From the line with "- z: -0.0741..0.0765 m" down to the final line of the material, please transcribe everything exactly, but leave the pictures out.

┄┄┄┄┄┄┄┄┄┄

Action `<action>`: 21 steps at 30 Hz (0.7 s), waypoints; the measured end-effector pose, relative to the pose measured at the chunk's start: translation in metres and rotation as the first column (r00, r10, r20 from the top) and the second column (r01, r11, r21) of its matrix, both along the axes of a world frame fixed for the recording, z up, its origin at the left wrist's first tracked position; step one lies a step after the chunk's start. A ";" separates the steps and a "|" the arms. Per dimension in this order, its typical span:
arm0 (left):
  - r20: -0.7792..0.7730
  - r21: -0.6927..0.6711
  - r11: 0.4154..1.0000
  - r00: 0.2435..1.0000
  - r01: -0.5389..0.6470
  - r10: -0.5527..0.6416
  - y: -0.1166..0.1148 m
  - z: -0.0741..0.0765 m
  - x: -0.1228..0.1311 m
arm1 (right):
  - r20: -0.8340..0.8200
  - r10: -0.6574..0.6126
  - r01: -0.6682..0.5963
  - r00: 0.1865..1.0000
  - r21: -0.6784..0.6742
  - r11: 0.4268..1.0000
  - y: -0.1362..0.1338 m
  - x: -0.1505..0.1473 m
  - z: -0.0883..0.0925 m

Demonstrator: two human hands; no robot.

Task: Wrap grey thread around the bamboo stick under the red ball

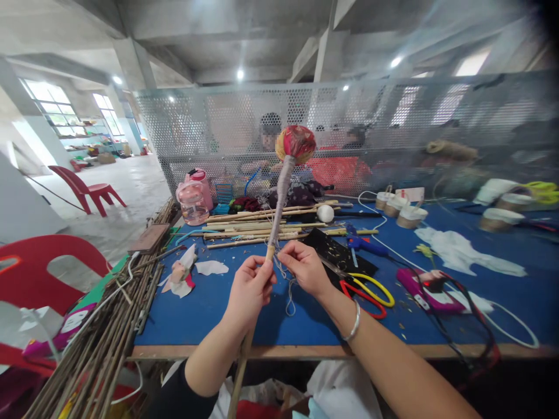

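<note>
My left hand (248, 288) is closed round a thin bamboo stick (275, 221) that stands tilted up from my lap. The stick's upper part is wrapped in grey thread, and a red and yellow cloth ball (296, 144) tops it. My right hand (305, 267) pinches a loose grey thread (289, 294) right beside the stick, just below the wrapping; the thread's tail hangs in a loop over the blue table (209, 308). A silver bangle sits on my right wrist.
Scissors with red and yellow handles (369, 294) lie right of my hands, beside a black mat (334, 253) and a blue glue gun (364, 244). Loose sticks (262, 224) lie behind, a stick bundle (109, 331) at the left edge. People sit behind a mesh screen (349, 134).
</note>
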State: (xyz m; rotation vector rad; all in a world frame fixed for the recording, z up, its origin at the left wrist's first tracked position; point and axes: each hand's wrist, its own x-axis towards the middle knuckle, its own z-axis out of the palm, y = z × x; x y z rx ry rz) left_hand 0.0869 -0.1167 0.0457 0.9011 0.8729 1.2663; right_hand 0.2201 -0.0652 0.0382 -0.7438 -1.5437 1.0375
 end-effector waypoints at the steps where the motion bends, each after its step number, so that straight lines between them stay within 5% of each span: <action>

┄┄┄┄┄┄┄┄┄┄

EXERCISE SOLUTION:
  - z: -0.0741..0.0765 m
  - x: -0.1228..0.1311 m
arm1 (right):
  - r20: -0.8340..0.8200
  - r10: -0.6574..0.6126
  - r01: -0.6682..0.5963
  - r00: 0.1865..1.0000
  - r21: -0.6784..0.6742
  - r11: 0.4268..1.0000
  - y: -0.1362..0.1338 m
  - x: -0.1505..0.1473 m
  - z: -0.0883..0.0925 m

Demonstrator: two human hands; no robot.

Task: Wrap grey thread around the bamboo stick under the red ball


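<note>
My left hand (248, 288) is closed round a thin bamboo stick (275, 221) that stands tilted up from my lap. The stick's upper part is wrapped in grey thread, and a red and yellow cloth ball (296, 144) tops it. My right hand (305, 267) pinches a loose grey thread (289, 294) right beside the stick, just below the wrapping; the thread's tail hangs in a loop over the blue table (209, 308). A silver bangle sits on my right wrist.
Scissors with red and yellow handles (369, 294) lie right of my hands, beside a black mat (334, 253) and a blue glue gun (364, 244). Loose sticks (262, 224) lie behind, a stick bundle (109, 331) at the left edge. People sit behind a mesh screen (349, 134).
</note>
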State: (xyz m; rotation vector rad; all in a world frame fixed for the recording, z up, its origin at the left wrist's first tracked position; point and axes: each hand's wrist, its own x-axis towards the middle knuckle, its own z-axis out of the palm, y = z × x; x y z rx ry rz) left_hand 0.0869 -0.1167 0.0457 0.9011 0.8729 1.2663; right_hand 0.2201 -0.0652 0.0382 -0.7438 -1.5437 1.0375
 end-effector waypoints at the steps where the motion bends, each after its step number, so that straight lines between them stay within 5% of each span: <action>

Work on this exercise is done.